Earlier this month, the Astoria Timber Festival kicked off in the Oregon coastal town, and reading the media coverage of the event, it’s hard not to be uplifted about the spirit and enthusiasm of the forestry industry’s future leaders.
The Oregonian wrote three stories about the one-day festival: about how the young lumberjacks will help the industry, an exploration of the various logging competitions and how teenage female competitors are shattering industry stereotypes:
Some in the industry openly question the work ethic of the youth. They just aren’t hard workers, they say, they just don’t have the drive.
But judging by the crowd of hard-working teenage lumberjacks – and lumberjills – competing at the Astoria Timber Festival and Job Fair on Saturday, there’s good reason to disbelieve that broad generalization.
The focus of this weekend’s timber festival was the logging competitions themselves, featuring three local high school teams, from Knappa High School, Vernonia High School and Clatskanie Middle and High School.

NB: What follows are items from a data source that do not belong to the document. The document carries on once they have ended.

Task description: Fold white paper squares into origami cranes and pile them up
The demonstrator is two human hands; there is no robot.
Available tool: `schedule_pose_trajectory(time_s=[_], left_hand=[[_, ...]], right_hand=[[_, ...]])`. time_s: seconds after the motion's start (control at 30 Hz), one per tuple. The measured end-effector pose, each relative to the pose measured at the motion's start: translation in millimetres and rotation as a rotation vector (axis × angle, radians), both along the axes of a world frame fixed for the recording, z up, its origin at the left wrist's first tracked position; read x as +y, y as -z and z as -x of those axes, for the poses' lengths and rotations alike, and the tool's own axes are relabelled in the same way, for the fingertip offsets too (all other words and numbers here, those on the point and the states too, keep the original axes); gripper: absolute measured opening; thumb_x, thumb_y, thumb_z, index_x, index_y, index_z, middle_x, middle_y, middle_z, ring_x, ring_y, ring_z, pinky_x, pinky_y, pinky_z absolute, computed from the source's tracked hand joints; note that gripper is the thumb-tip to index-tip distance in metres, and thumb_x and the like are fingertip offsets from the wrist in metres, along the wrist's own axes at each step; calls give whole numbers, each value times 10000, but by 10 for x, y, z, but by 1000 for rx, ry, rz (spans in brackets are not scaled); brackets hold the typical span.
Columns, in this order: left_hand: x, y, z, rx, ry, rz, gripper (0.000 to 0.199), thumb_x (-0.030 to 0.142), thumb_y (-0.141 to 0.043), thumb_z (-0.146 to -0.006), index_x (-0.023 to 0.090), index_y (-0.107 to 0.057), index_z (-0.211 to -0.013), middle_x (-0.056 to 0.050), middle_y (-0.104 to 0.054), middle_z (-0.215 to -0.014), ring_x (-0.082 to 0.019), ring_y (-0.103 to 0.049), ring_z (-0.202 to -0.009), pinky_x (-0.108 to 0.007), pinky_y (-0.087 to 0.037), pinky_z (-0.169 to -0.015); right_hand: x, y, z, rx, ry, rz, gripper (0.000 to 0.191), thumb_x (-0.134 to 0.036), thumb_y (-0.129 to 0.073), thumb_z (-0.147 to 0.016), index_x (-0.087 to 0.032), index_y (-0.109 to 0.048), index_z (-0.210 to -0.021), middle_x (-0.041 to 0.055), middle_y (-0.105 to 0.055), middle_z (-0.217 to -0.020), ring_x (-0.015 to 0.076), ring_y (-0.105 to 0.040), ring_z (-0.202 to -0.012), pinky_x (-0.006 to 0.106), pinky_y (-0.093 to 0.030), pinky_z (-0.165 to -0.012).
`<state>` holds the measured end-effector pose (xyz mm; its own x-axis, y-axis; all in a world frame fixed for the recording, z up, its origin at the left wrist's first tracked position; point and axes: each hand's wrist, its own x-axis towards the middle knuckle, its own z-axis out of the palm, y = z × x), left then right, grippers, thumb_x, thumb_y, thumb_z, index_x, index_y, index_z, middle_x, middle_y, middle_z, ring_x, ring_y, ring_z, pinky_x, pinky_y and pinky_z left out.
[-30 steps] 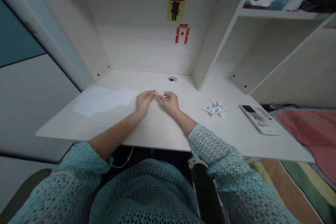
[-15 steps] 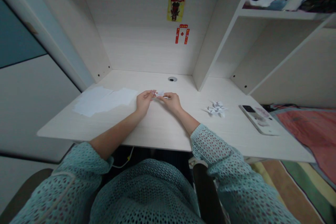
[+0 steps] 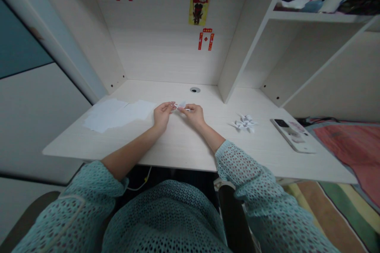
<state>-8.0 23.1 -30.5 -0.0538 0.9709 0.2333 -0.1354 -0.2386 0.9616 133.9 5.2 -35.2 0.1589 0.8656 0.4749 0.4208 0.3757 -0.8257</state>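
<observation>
A small folded white paper piece with pointed ends, like an origami crane, is held between both hands over the desk. My left hand pinches its left end with thumb and fingers. My right hand grips the right part, thumb and forefinger closed on it. The fingers hide some of the folds. To the right lies a little heap of folded paper cranes. Flat white paper sheets are spread on the left side, close to my left hand.
The white desk has a round cable hole near its back panel. A phone lies at the right. An upright divider stands behind the cranes, with a shelf holding bags above right. Red stickers decorate the back panel.
Both hands stay in nearly the same place, still pinching the folded paper. A pointed upper part of it shows a little more clearly between the fingers.
</observation>
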Motion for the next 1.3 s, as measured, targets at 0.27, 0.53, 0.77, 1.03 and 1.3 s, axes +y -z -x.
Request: schedule_pose_trajectory(time_s=[0.27,0.53,0.77,1.03,1.3], left_hand=[[-51,-47,-19,25,1,-37,309,407,-655,-705,149,-691,-872,-99,-703,-921,-184,-646,-804,-295,-481,-726],[17,51,1,131,139,29,355,437,-688,-642,162,-707,-865,-84,-704,-947,-194,-624,-833,-259,-447,-653],[20,43,5,141,142,52,333,475,-691,-631,167,-663,-752,-61,-687,-791,-191,-629,-797,-244,-429,-628],[-14,-3,-8,185,113,64,357,516,-679,-638,172,-638,-725,-62,-676,-748,-211,-648,-793,-232,-406,-576],[31,39,-9,225,117,41,281,454,-643,-684,174,-621,-713,-46,-661,-703,-193,-642,-755,-222,-389,-549]], right_hand=[[-54,-39,7,-70,36,-52,292,-460,-634,-716,-180,-696,-661,22,-656,-658,164,-565,-663,266,-393,-646],[41,45,-65,46,-99,99,340,-502,-654,-667,-182,-728,-754,19,-707,-729,169,-604,-683,248,-408,-635],[90,14,-122,116,-147,141,477,-601,-553,-715,-152,-703,-662,27,-674,-655,160,-589,-643,251,-417,-612],[119,-8,-185,182,-137,135,514,-625,-514,-728,-144,-671,-636,29,-638,-610,138,-552,-593,237,-399,-584],[123,0,-199,187,-169,103,406,-500,-537,-759,-144,-647,-599,19,-628,-590,122,-542,-564,239,-397,-594]])
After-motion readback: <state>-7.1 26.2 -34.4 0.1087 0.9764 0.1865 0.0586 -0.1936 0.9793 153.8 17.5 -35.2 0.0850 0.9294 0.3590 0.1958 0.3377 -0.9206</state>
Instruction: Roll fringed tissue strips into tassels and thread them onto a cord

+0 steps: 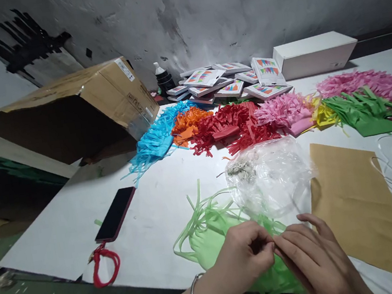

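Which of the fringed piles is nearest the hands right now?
The light green pile, partly covered in this view by the left hand and right hand; the other fringed piles lie farther back on the table.

Single head cam, riding on the person and looking forward and down. Left hand (245,255) and right hand (317,256) are showing close up, bottom centre. View is spanning the white tabletop (166,195) and reaching the grey wall (234,8) beyond.
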Demonstrator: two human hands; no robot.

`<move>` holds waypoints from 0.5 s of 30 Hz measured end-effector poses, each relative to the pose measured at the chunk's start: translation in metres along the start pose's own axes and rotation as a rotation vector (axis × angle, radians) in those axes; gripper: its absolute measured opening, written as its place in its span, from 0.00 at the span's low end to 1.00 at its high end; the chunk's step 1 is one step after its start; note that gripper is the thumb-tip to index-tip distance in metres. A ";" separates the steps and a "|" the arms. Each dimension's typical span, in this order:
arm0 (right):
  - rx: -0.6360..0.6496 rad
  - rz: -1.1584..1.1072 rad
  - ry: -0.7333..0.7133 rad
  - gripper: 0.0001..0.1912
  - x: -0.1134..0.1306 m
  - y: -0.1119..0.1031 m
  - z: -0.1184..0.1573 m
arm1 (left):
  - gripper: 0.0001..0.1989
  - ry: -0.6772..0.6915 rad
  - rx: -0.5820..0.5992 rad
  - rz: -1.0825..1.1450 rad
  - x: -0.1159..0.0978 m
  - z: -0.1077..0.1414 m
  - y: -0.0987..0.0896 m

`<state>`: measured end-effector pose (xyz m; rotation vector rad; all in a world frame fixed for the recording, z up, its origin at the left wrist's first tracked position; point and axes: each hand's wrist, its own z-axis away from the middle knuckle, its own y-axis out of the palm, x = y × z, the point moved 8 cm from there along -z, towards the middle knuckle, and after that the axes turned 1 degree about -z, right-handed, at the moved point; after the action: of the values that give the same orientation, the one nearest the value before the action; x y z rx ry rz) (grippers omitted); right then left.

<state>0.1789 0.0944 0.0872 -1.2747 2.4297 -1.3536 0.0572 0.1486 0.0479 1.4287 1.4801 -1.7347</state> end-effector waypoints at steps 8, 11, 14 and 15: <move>-0.097 -0.015 0.047 0.07 -0.006 0.001 -0.001 | 0.07 -0.024 -0.069 -0.109 0.001 -0.002 -0.012; -0.091 -0.042 0.065 0.07 -0.010 0.000 -0.001 | 0.05 -0.039 -0.029 -0.040 0.001 -0.002 -0.011; -0.055 -0.050 0.039 0.07 -0.010 0.003 -0.003 | 0.02 -0.018 0.052 0.049 -0.001 -0.001 -0.006; -0.052 -0.071 0.030 0.07 -0.010 0.004 -0.003 | 0.03 -0.003 0.059 0.056 -0.002 0.000 -0.007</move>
<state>0.1818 0.1043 0.0828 -1.3747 2.4773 -1.3445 0.0523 0.1503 0.0524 1.4826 1.3843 -1.7594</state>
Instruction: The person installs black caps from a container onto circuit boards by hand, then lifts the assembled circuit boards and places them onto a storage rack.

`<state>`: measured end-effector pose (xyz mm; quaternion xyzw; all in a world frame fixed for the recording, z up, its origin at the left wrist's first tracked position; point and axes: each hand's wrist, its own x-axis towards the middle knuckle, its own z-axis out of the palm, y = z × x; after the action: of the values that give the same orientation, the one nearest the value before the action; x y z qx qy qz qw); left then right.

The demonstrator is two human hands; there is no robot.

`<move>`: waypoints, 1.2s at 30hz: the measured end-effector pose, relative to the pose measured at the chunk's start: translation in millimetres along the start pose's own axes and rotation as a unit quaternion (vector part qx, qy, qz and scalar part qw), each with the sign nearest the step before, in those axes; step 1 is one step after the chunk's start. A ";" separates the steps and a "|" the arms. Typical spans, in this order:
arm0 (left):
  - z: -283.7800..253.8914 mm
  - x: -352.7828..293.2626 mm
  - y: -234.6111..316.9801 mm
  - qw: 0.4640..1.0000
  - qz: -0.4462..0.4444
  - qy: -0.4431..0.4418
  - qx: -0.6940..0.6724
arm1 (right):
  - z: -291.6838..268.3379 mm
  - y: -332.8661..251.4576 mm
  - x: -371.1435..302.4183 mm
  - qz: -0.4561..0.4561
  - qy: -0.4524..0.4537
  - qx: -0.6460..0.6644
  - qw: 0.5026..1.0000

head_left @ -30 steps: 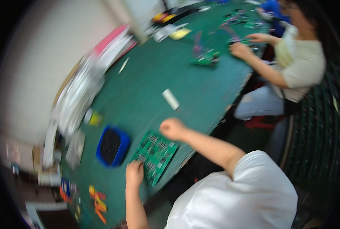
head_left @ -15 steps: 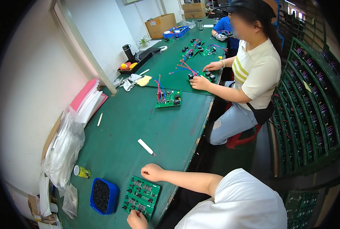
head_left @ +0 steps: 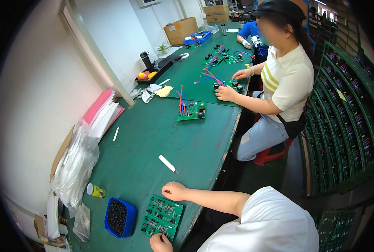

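A green circuit board (head_left: 162, 215) with digit displays and several small black parts lies near the table's front edge. My left hand (head_left: 161, 243) is closed at the board's lower edge, thumb and fingertips pinched together there. Past the board's far right corner, my right hand (head_left: 174, 191) is curled closed, and whatever may be inside it is hidden. Just left of the board stands a blue bin (head_left: 130, 218) full of small black pieces (head_left: 117, 216). A white-handled blade (head_left: 168, 164) lies on the green table beyond my right hand.
A yellow-green can (head_left: 96, 190) and plastic-wrapped papers (head_left: 78, 168) line the wall side. Farther along sits a wired circuit board (head_left: 191, 111). A co-worker (head_left: 285, 84) handles another wired board at right, near a rack of boards (head_left: 342, 126).
The whole view has shifted slightly, so the scene sits farther right. Both my hands keep about the same places by the board. The far person in blue now holds a board higher.
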<state>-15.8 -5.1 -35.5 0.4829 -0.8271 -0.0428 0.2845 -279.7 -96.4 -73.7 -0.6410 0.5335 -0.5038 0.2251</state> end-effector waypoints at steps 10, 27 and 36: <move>-3.7 4.4 7.8 0.994 -0.109 0.029 -0.008 | 2.9 1.0 -1.5 -0.007 0.007 -0.007 1.000; 2.9 6.6 -9.4 0.987 -0.135 -0.048 0.072 | 108.1 -141.3 101.8 -0.187 -0.151 -0.042 0.970; 8.2 -4.0 -2.6 0.991 -0.129 0.010 0.029 | 209.5 -172.9 123.0 -0.048 -0.407 -0.350 0.843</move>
<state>-16.5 -4.9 -45.0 0.5944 -0.7558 -0.0503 0.2702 -24.5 -203.6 37.1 -0.8494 0.5034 0.0121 0.1582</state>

Not a strict competition, like the number of events they travel to around the state, the Astoria Timber Festival is more of a demonstration of what these kids can do. And as it turns out, their skills are good enough to make the local timber industry send recruiters in to snag them.
The girls competing in Astoria also proved their mettle.
There were only a few girls on each team from Clatskanie and Vernonia High School – the other two schools competing at the Timber Festival. At Knappa (High School), Meisha (Boettcher) and Stacey (Aho) are two of only five girls on the team, but they’ve earned quite a reputation around the state for their skills.
Their teamwork, which the duo demonstrated at the festival, is hard to match, and as they regularly dominate the lumberjill competitions, they also beat their fair share of jacks.
So how do the guys take losing?
“I think it hurts a little,” Skirvin said. “But I don’t think it hurts like it did in 1980.”
With such promise on display, it shouldn’t be surprising that organizers of the festival added a job fair to this year’s event.
According to the Oregonian, the job fair is a welcome development:
The fair (says it will) bring “a special focus on job and career opportunities in the logging and forestry industry,” bringing out logging companies that are looking for young people “to join this good paying sustainable industry.”
Between the high school logging competitions, the job fair and the Astoria Timber Festival itself, it looks like local loggers are doing just about all they can do to bring in young recruits.
Because while the timber industry might be rebounding well enough, it will certainly struggle without young, skilled labor to replace the older workforce. They might just find the workers they need, however, rolling each other off logs in Astoria.
The local newspaper, the Daily Astorian, agrees:
New to this year’s event is a jobs fair. Like all industries and professions, logging and millwork must attract a new generation of workers. Kudos to the festival’s organizers for adding this component.
If you have memories of a Pacific Northwest sawmill in the 1950s and have walked through a contemporary mill such as Hampton Affiliates in Warrenton, the contrast is striking. Today’s mills use far fewer people. They depend on computers. Contrary to the belief that wilderness designations reduced sawmill employment, automation was the principal cause.
But mills do require a highly skilled workforce, and these are good jobs. So are jobs in the woods.
…Good luck to all of the high school teams. And we hope that some of these young people will connect with future employment.